Data excerpts:
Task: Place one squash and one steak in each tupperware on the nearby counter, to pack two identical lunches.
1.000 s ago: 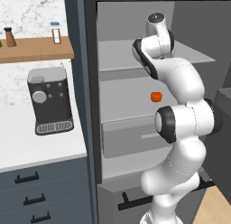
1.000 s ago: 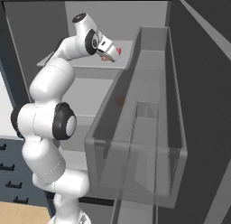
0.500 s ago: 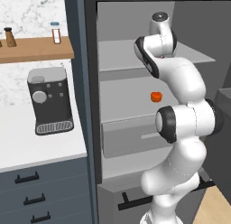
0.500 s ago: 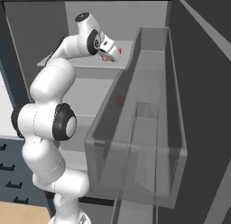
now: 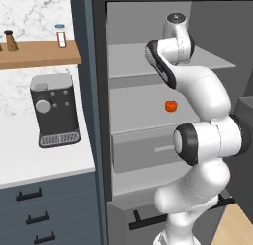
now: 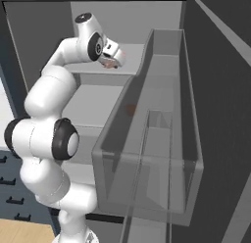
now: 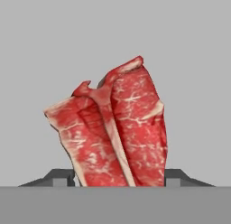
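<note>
- Steak [image 7: 110, 133] fills the hand view, marbled red with cream fat, standing between the two finger tips of the tool [image 6: 113, 60], which appears closed on it from both sides.
- Packing looks to be at an early stage: the meat sits at the fridge's upper shelf [image 5: 133, 56], not yet carried out to the counter [image 5: 44, 162].
- One squash [image 5: 171, 105] rests on the middle shelf below, untouched.
- No lunch container can be seen from these angles, so how much is already packed cannot be told.
- White arm [image 5: 202, 140] rises from the base, folds at the elbow and reaches up and deep into the open fridge, wrist bent toward the shelf.
- Coffee machine [image 5: 53, 110] stands on the counter to the left.
</note>
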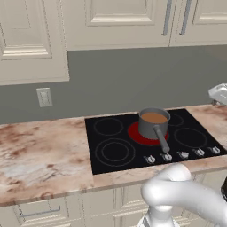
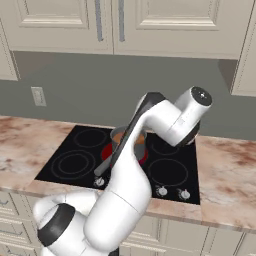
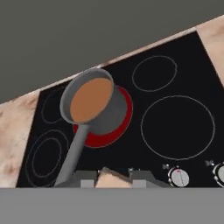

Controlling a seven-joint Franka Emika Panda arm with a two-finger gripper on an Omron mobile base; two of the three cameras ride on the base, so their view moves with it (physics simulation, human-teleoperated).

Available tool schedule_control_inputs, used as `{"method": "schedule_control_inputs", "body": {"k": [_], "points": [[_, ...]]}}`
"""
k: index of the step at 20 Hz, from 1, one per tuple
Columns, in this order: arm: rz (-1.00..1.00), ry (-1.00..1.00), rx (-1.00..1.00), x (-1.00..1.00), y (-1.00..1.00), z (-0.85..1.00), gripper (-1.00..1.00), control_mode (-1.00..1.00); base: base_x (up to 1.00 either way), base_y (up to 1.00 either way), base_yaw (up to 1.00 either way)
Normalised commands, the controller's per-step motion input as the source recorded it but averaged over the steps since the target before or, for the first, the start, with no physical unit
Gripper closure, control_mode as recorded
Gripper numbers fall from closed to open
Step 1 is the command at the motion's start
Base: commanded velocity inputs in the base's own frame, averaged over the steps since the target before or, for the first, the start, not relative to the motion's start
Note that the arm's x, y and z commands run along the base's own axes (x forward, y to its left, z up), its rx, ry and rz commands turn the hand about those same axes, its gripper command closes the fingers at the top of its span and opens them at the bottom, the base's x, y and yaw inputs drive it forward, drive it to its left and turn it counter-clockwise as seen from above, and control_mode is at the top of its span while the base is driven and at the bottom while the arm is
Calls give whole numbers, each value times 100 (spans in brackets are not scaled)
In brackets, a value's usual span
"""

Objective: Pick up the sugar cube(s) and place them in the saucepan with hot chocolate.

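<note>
The saucepan (image 3: 112,117) is a small grey pot standing on a glowing red burner (image 3: 124,120) of the black cooktop. The hot chocolate (image 3: 91,99) fills it as a smooth light-brown disc. Its long grey handle (image 3: 77,151) points toward the stove's front edge. In the hand view my gripper (image 3: 113,180) hangs above the front of the stove, near the handle's end, shut on a pale beige sugar cube (image 3: 109,175) between the two dark fingertips. The left base view shows the saucepan (image 1: 152,129) and hot chocolate (image 1: 154,118). In the right base view my arm half hides the saucepan (image 2: 118,136).
The black cooktop (image 1: 106,146) has several burner rings and a row of knobs (image 1: 181,154) along its front. Marble counter (image 1: 40,155) lies on both sides. A grey backsplash with a wall outlet (image 1: 44,96) and cream upper cabinets stand behind.
</note>
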Motion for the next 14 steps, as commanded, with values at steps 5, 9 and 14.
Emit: {"method": "schedule_control_inputs", "body": {"k": [5, 9, 14], "points": [[-11, 6, -18, 60, 100, -19, 100, -100, 0, 0, 0], [-7, 14, -18, 63, 100, -3, 100, -100, 0, 0, 0], [0, 10, -4, 55, 54, -1, 100, -100, 0, 0, 0]]}}
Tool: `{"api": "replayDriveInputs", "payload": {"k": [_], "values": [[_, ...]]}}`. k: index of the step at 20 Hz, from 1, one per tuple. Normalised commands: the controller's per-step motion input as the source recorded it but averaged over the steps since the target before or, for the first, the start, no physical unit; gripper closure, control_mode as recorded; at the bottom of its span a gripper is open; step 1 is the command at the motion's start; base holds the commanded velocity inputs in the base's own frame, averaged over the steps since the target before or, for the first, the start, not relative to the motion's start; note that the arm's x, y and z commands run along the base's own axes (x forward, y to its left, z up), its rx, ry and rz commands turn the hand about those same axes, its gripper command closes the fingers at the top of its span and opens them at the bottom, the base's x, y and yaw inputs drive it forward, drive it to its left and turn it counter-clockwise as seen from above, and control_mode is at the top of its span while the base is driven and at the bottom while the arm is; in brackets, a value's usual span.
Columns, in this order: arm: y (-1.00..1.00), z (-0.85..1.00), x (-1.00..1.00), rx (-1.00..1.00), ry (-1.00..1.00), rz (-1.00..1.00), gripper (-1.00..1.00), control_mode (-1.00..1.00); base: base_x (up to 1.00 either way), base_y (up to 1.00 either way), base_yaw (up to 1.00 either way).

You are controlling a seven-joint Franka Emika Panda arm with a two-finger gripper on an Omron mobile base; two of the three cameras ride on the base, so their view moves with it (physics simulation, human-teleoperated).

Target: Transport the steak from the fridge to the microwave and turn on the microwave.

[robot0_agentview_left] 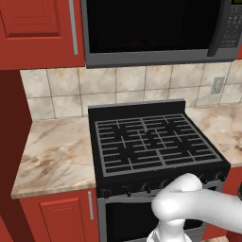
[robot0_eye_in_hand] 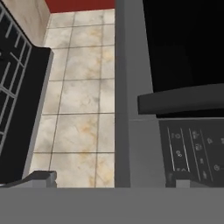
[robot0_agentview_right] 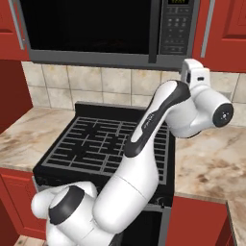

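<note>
The microwave (robot0_agentview_left: 151,28) hangs above the stove, its dark glass door shut; it is also in the right base view (robot0_agentview_right: 96,29). My arm reaches up, with the hand (robot0_agentview_right: 194,72) just below the microwave's keypad (robot0_agentview_right: 175,29). In the rolled hand view the gripper (robot0_eye_in_hand: 109,177) is open, fingertips (robot0_eye_in_hand: 41,177) far apart with nothing between them. It faces the grey lower trim (robot0_eye_in_hand: 131,87), the door handle (robot0_eye_in_hand: 179,103) and the keypad (robot0_eye_in_hand: 192,148) close ahead. The steak and the fridge are out of view.
A black grated stove (robot0_agentview_left: 151,146) with oven sits below the microwave. Marble counters (robot0_agentview_left: 56,151) flank it, the right one (robot0_agentview_right: 211,163) under my arm. Red cabinets (robot0_agentview_left: 38,28) stand to either side, and a wall outlet (robot0_agentview_left: 218,85) sits on the tiled backsplash.
</note>
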Motion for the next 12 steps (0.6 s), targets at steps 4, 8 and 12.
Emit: {"api": "replayDriveInputs", "payload": {"k": [4,8,12], "values": [[0.03,0.05,0.31,0.00,0.00,0.00,-1.00,-1.00,0.00,0.00,0.00],[0.15,0.13,0.40,0.00,0.05,0.00,-1.00,-1.00,0.00,0.00,0.00],[0.01,0.19,0.19,0.00,0.03,0.00,-1.00,-1.00,0.00,0.00,0.00]]}}
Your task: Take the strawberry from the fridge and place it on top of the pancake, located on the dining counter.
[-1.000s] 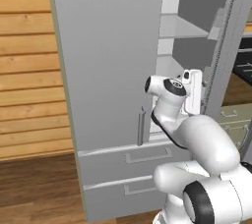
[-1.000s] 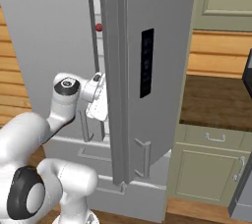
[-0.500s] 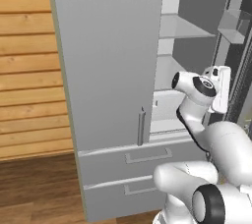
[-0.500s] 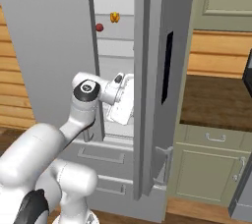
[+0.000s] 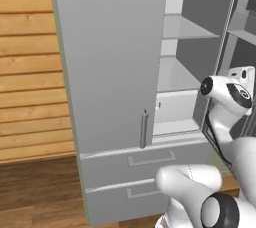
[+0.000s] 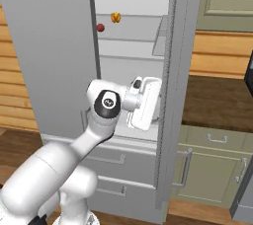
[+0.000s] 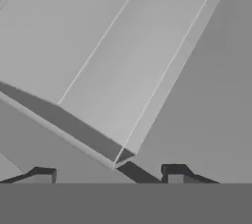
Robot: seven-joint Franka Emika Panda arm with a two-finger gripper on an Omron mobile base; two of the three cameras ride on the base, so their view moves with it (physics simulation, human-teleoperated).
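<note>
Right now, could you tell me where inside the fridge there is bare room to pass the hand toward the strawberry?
The fridge stands open on its right side. On the upper shelf, the strawberry and an orange-yellow item sit close together at the back left; the shelf's front and right, toward the open door, look bare. The shelf below also looks bare, with the gripper near it.
</note>
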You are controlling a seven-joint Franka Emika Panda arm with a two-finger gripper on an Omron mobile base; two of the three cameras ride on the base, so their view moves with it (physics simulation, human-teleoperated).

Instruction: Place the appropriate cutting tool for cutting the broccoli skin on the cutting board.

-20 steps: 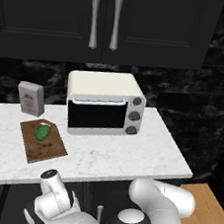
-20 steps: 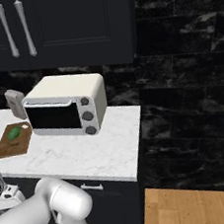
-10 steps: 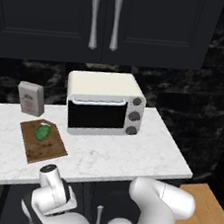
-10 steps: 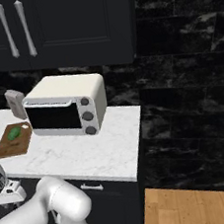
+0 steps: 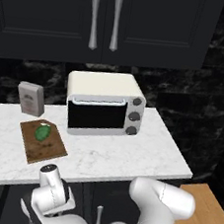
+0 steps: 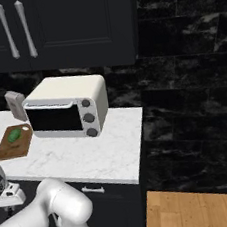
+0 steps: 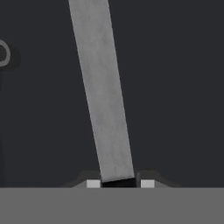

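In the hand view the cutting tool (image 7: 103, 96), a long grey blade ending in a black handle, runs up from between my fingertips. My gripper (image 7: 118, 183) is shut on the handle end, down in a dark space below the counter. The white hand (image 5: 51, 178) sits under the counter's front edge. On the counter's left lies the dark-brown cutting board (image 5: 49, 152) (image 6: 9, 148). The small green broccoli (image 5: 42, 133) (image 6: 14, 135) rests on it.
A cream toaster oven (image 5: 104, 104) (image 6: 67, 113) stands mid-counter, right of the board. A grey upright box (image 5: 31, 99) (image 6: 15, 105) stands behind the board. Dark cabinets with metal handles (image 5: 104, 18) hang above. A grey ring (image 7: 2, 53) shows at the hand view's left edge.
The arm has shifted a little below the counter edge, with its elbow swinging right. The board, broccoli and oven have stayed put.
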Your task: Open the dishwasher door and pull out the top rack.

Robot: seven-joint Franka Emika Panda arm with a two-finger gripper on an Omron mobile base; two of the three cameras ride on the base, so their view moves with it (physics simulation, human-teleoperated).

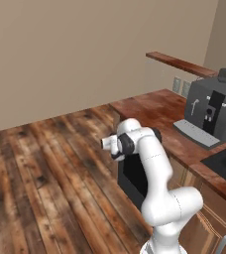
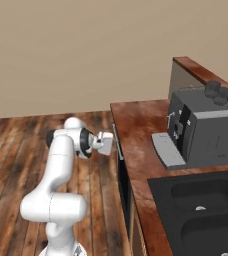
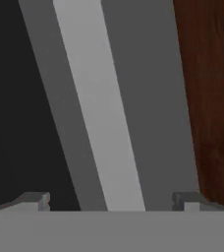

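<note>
Left base view: my arm reaches toward the counter (image 1: 154, 111), and the black dishwasher door (image 1: 135, 176) sits upright under the countertop, partly behind the arm. A coffee machine (image 1: 215, 111) stands further along. Right base view: I see my gripper (image 2: 111, 143) right up at the door's top edge, by the silver handle (image 2: 117, 141). Hand view: fingertips (image 3: 35, 201) spread wide, the handle bar running between them, not pinched.
</note>
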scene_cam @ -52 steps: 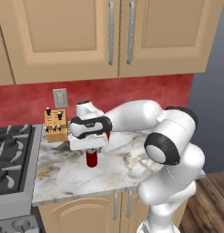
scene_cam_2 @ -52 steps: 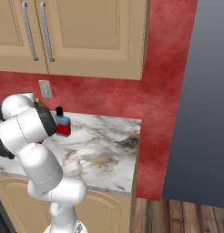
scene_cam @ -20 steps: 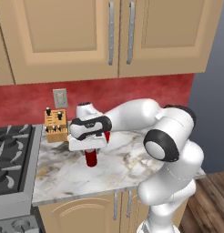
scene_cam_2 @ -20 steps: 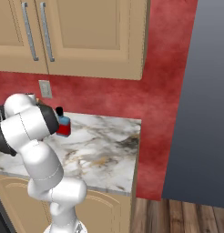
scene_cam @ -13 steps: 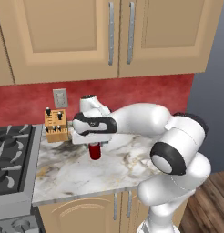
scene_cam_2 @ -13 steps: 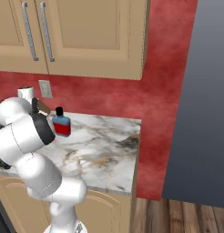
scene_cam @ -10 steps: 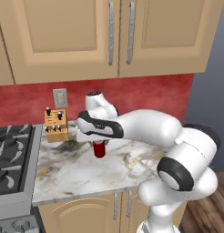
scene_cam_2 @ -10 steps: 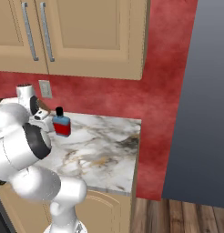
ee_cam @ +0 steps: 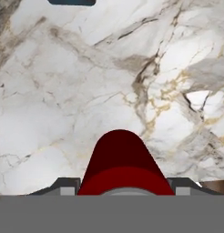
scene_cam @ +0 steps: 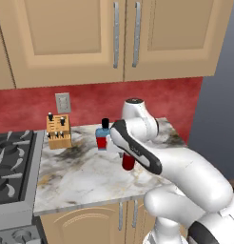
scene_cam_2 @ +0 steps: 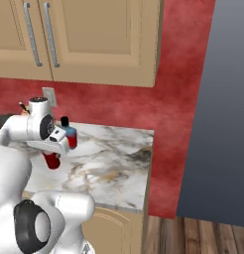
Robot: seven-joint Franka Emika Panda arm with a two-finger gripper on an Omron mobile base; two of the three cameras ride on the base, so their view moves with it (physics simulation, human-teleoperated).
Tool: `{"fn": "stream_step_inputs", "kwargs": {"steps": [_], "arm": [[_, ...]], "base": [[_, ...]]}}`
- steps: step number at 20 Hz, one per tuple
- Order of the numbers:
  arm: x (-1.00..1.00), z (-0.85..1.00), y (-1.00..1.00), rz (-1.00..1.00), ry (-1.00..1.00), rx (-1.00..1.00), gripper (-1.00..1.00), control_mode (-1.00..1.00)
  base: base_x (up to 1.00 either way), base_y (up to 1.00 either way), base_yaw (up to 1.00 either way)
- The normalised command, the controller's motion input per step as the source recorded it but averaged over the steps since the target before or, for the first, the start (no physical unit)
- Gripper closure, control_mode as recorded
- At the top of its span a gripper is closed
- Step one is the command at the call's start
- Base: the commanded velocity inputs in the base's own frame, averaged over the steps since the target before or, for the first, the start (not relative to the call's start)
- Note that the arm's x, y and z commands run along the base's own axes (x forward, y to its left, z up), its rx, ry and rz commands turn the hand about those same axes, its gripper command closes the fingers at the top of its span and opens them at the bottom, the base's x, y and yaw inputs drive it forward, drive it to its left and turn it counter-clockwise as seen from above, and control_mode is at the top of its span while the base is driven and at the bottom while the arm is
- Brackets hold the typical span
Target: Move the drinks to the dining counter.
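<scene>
A small dark-red can (scene_cam: 128,162) (scene_cam_2: 51,160) (ee_cam: 121,163) is clamped between the fingers of my gripper (scene_cam: 127,157) (scene_cam_2: 52,155) (ee_cam: 123,187), which is shut on it over the marble worktop (scene_cam: 81,176). The can hangs below the hand, near the worktop's middle. The blue flask-shaped bottle (scene_cam: 103,136) (scene_cam_2: 70,136), with a red label and black cap, stands upright behind the can near the red wall. A dark sliver of the bottle (ee_cam: 71,2) reaches the hand view's top edge. The dining counter is out of view.
A wooden knife block (scene_cam: 58,131) stands at the back left of the worktop, by a wall socket (scene_cam: 63,102). A stove (scene_cam: 12,162) borders the worktop on the left. Wooden cabinets (scene_cam: 123,38) hang overhead. A grey panel (scene_cam_2: 223,114) rises past the worktop's right end.
The arm has swung and unfolded, carrying the can to the right across the worktop. The bottle, earlier partly hidden by the hand, now stands uncovered behind it.
</scene>
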Motion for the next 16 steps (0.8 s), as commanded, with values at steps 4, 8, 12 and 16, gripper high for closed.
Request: {"fn": "stream_step_inputs", "kwargs": {"steps": [4, 8, 12, 16], "arm": [[-0.52, 0.48, -0.93, 0.00, 0.00, 0.03, 1.00, -1.00], [-0.30, 0.59, -0.92, 0.00, 0.00, 0.00, 1.00, -1.00], [-0.29, 0.64, -0.74, 0.00, 0.01, 0.00, 1.00, -1.00], [0.00, 0.27, -0.43, -0.02, 0.14, 0.00, 1.00, -1.00]], "base": [[0.00, 0.00, 0.00], [0.00, 0.00, 0.00], [0.00, 0.00, 0.00], [0.00, 0.00, 0.00]]}}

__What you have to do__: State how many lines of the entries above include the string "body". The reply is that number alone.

__Result of the task__: 2